The Philippines, particularly the Armed Forces of the Philippines (AFP) backed by the Philippine Coast Guard under a "limited" role, was conducting a rotation and reprovisioning (RORE) mission for its personnel stationed at the Second Thomas Shoal on June 17, 2024.

The AFP used the civilian vessel ML Lapulapu and the Philippine Navy's rigid hull inflatable boats (RHIBs).

The China Coast Guard (CCG) would interfere with the Philippine mission. As per the CCG, it responded when a Philippine supply ship at around 5:59 am "dangerously approached and deliberately collided" with a "normally navigating" Chinese vessel. CCG insists that it has issued multiple "stern warnings" which was ignored.

The Philippines said that China Coast Guard personnel boarded its boats and allegedly damaged the communications and navigational equipment of the boats and took seven firearms. It also said that there is a directive for Filipino personnel on board not to display or use any firearms and therefore fought against Chinese coast guard personnel who are armed with bladed weapons with bare arms.
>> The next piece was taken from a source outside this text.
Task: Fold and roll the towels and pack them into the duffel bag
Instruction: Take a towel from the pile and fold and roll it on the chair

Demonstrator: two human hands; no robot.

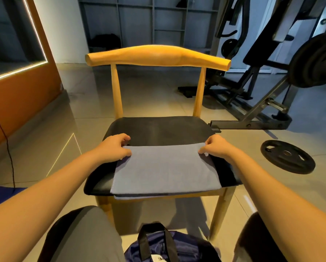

The ML Lapulapu was reportedly rammed and did not proceed with its intended mission.

China acknowledge that the action of its coast guard marks the first time it conducted an onboard inspection on Philippine vessels.

CCG personnel also reportedly threw rocks at Filipino troops moored near the grounded BRP Sierra Madre.

Eight Filipino personnel reportedly got injured. One of them was noted to have lost a finger.

The Philippine military has demanded the return of the rifles confiscated by China and reparation for the damaged equipment.

===Rescue mission===
The Philippine Coast Guard's BRP Bagacay would retrieve the stalled BRP Cabra at 8:00am but was shadowed by three Hubei Class missile boats by the People's Liberation Army Navy of China. Bagacay would be informed about the damaged RHIBs.

The PCG was notified about the injured Filipino troops at around 10:00 am which were allowed to be brought to the grounded Sierra Madre. The PCG was able to retrieve their damaged RHIBs by 12 noon.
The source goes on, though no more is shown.